PROBLEM TO WORK ON: Give back an exact copy of the lines in the records below, from the line that has "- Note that" through the line that has "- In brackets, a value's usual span", and nothing besides.

EXERCISE MATERIALS:
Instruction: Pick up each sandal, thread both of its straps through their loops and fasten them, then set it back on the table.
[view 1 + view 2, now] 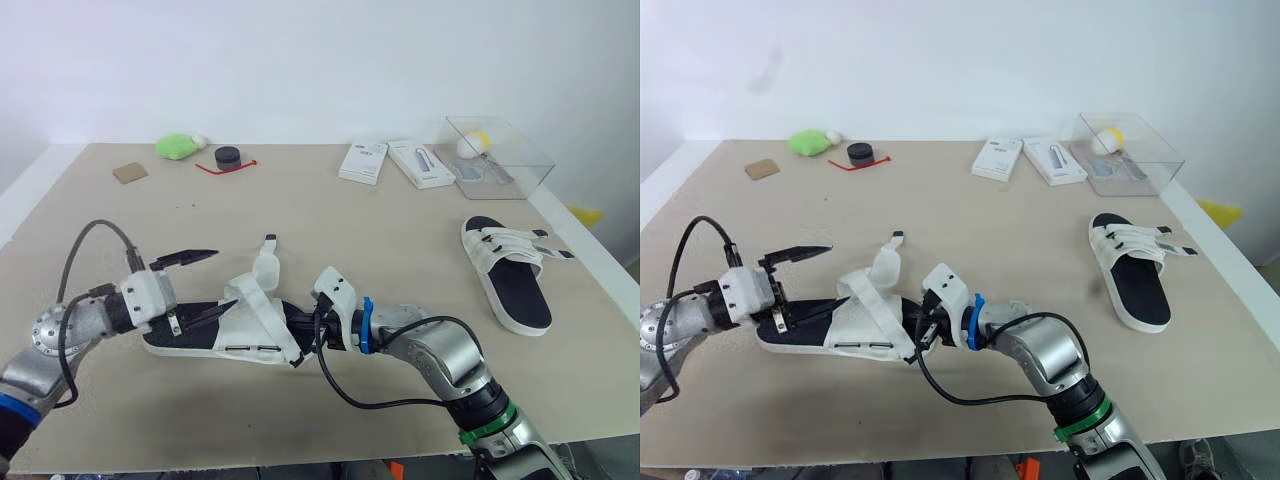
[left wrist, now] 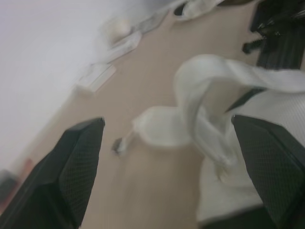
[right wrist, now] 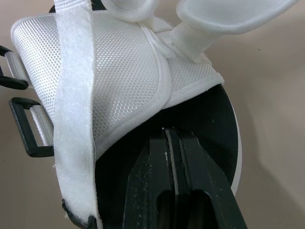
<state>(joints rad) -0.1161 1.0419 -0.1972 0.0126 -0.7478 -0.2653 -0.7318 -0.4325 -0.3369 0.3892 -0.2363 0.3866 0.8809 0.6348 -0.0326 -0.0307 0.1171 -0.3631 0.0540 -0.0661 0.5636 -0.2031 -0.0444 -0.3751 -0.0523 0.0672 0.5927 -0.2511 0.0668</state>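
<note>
A white sandal [image 1: 245,325] with a black footbed lies on the table [image 1: 330,230] near the front, between my two grippers. One loose strap [image 1: 264,268] curls upward from it, black tip on top. My left gripper [image 1: 222,283] is open at the sandal's left end, one finger raised above it and the other low against the footbed. My right gripper [image 3: 174,143] is shut, its tips pushed under the white upper [image 3: 109,71] onto the footbed from the right end. Two black loops [image 3: 28,138] hang at the upper's side. A second sandal [image 1: 505,270] lies at the right, straps across it.
At the back right stands a clear plastic box [image 1: 497,155] holding a yellow ball. Two white packets [image 1: 364,161] lie beside it. A green lump [image 1: 177,146], a black round piece [image 1: 228,156] and a brown square [image 1: 129,172] sit at the back left.
</note>
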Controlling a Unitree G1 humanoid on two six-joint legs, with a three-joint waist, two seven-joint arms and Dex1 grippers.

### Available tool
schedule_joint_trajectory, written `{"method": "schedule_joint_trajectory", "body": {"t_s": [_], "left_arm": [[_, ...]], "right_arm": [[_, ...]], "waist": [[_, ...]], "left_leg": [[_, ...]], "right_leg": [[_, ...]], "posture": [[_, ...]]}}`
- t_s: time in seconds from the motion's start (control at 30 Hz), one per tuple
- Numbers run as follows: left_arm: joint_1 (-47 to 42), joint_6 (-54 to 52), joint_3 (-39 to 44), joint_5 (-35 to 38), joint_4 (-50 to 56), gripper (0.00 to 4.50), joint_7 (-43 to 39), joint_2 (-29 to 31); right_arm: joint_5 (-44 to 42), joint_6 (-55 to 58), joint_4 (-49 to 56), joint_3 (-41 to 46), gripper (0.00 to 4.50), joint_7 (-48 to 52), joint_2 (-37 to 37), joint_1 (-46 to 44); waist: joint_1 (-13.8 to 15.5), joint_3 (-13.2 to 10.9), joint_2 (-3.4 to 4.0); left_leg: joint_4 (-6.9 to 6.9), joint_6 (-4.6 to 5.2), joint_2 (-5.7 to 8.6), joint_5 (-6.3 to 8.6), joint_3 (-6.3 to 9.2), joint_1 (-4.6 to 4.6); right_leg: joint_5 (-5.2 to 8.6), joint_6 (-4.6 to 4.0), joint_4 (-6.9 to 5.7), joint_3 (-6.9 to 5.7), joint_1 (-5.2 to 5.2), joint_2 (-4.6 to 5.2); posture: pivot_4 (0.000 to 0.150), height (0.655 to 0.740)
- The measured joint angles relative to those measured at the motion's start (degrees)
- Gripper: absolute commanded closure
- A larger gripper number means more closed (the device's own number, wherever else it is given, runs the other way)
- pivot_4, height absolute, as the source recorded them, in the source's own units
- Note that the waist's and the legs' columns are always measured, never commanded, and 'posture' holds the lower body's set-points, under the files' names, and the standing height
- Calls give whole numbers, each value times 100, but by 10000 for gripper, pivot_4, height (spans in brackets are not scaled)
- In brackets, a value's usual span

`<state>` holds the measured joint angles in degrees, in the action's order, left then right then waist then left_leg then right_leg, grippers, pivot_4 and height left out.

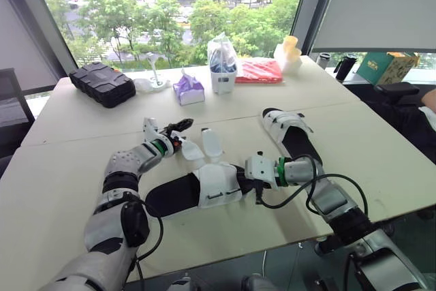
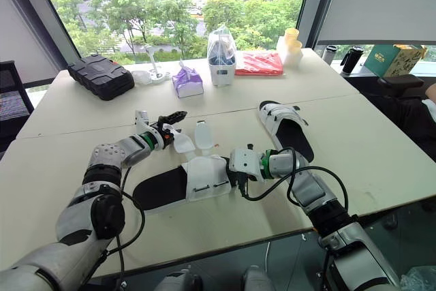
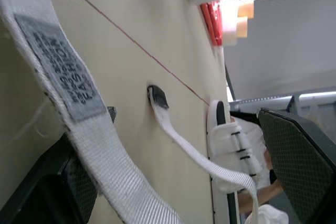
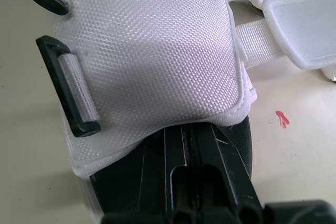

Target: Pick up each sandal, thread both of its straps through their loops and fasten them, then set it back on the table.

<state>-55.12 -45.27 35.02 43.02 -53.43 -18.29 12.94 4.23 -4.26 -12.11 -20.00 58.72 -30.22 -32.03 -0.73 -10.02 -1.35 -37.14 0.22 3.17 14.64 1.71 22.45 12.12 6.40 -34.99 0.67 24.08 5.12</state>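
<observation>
Left jaws: sitting wide open on the left gripper (image 1: 178,127), with a white strap (image 3: 68,77) lying across one finger (image 3: 73,182), label side up.
Right jaws: looking pressed together on the right gripper (image 1: 244,182), tips hiding under the edge of the white upper (image 4: 157,51).
Near sandal (image 1: 170,197): lying flat on the counter (image 1: 61,168) between both arms, straps flopping loose, black loops (image 4: 73,93) sitting empty.
Far sandal (image 1: 289,134): resting further back on the right, straps looking done up.
</observation>
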Motion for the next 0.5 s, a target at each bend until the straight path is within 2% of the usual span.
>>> {"method": "schedule_joint_trajectory", "body": {"t_s": [0.13, 0.23, 0.43, 0.47, 0.5], "left_arm": [[-162, 282, 61, 0, -300, 0, -37, 126], [-262, 439, 67, -1, -488, 8244, -78, 209], [-384, 569, 63, -1, -614, 38162, -257, 290], [-386, 567, 57, -3, -615, 44361, -291, 290], [-385, 550, 37, -8, -610, 44361, -322, 293]], "right_arm": [[2, -4, 0, 0, 44330, 0, -2, 0], [2, -7, 0, 0, 45000, 4, -2, 0], [3, -10, 0, 0, 45000, 8, -3, 0], [3, -11, 0, 0, 45000, 8, -3, 0], [3, -11, 0, 0, 45000, 8, -3, 0]], "waist": [[1, 0, 0], [0, 0, -1], [-1, 0, -1], [-1, 0, -1], [-1, 0, -1]], "left_leg": [[0, 1, 0, 0, 0, 0], [0, 1, 0, -1, 0, 0], [0, 1, 0, -1, 0, 0], [0, 1, 0, -1, 0, 0], [0, 1, 0, -1, 0, 0]], "right_leg": [[0, 0, 0, 0, 0, 0], [0, 0, 0, -1, 0, -1], [0, 0, -1, -1, 0, -1], [0, 0, -1, 0, 0, -1], [0, 0, -1, -1, 0, -1]], "posture": [[1500, 7400], [1500, 7400], [1500, 7400], [1500, 7400], [1500, 7400]]}}
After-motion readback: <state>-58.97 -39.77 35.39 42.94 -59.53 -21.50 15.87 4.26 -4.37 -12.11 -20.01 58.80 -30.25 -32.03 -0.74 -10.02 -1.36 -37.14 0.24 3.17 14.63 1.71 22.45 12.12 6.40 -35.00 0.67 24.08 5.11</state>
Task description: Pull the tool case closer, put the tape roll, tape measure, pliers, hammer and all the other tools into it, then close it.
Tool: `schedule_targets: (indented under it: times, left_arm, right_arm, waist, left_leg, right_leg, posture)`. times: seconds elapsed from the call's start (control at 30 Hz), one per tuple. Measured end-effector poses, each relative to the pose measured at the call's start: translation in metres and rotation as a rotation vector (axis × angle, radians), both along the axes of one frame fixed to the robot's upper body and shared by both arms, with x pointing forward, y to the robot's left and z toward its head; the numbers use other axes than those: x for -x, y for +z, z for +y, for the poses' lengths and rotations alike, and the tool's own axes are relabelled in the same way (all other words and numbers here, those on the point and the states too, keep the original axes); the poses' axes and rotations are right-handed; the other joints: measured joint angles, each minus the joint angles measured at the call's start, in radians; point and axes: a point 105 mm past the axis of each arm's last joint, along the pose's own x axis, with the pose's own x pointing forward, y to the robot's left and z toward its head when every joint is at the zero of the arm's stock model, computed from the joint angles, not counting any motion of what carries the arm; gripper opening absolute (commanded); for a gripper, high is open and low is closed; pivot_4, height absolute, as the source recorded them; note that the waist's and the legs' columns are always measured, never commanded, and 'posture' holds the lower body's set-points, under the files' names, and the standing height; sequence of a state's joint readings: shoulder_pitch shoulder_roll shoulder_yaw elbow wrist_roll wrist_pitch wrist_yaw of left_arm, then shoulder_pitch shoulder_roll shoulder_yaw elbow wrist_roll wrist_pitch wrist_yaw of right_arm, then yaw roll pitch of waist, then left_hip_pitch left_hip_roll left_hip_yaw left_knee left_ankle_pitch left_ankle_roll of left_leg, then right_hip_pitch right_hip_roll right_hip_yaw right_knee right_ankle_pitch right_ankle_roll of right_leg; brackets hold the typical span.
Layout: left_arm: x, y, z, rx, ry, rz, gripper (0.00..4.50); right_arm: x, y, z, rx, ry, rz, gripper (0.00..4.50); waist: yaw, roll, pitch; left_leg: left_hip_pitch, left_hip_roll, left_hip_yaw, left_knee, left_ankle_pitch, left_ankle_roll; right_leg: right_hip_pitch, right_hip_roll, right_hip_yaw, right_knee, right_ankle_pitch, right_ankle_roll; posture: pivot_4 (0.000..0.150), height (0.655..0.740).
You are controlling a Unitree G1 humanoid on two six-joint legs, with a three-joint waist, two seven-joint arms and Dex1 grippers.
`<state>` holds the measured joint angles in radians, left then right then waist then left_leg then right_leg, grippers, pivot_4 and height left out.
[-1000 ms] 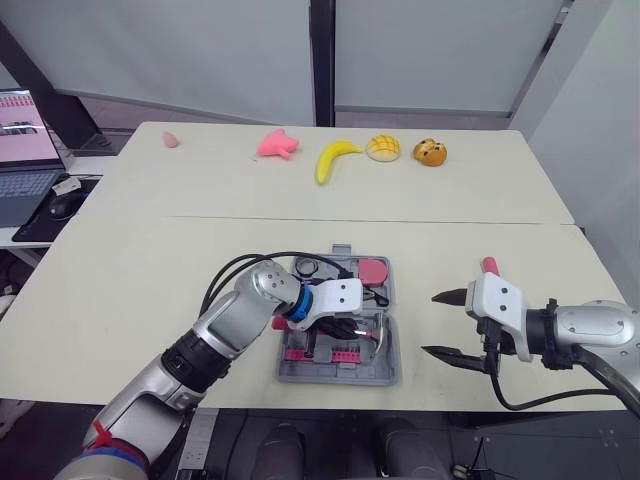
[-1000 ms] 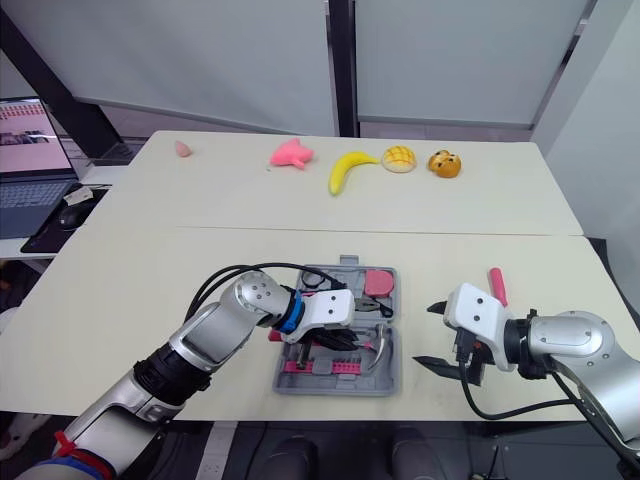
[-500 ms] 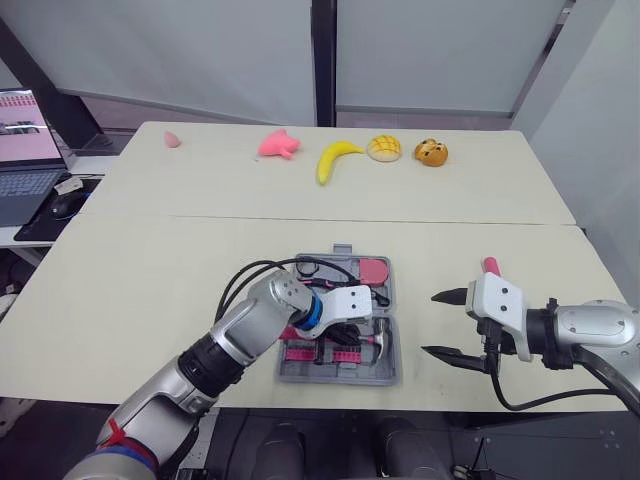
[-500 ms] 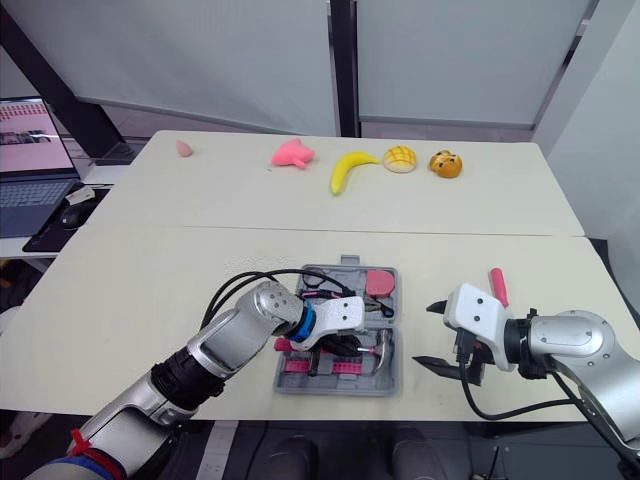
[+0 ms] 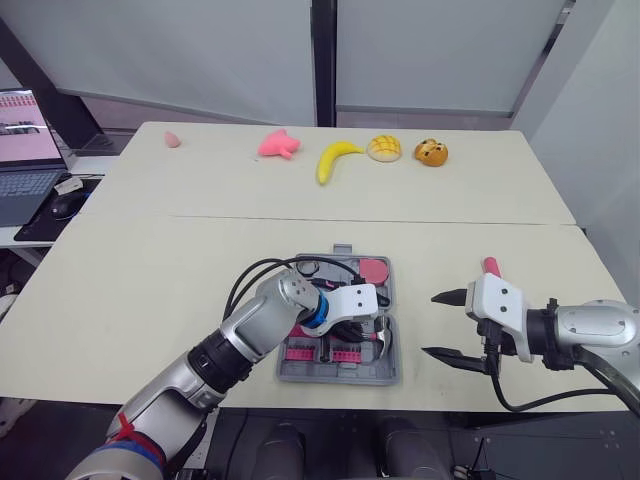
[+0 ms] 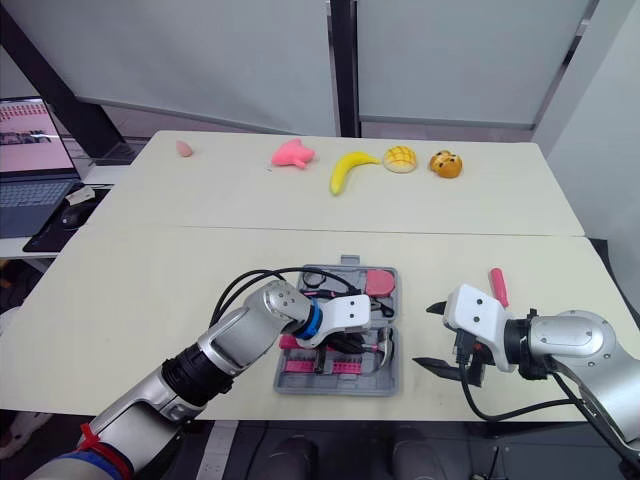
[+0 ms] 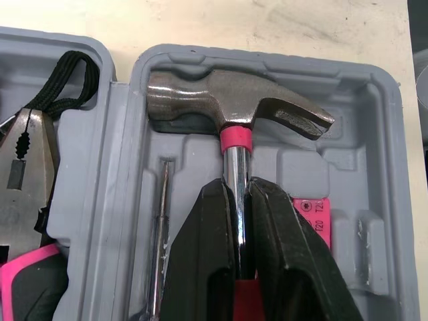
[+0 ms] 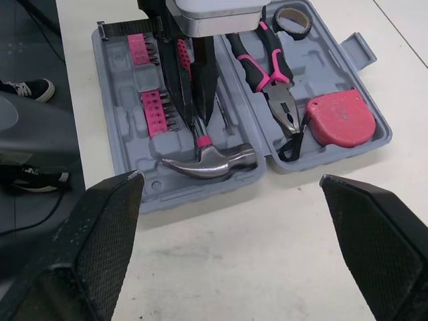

OUTPUT BELOW:
- Note that the waist's and the legs' columns are always measured, never commanded, and 'posture' holds the lower body's set-points, under the files' names, and the standing height
- Calls give whole numbers, each value times 100, but by 10000 for gripper, pivot_4, height (spans in brackets are not scaled)
- In brackets, a value's usual span

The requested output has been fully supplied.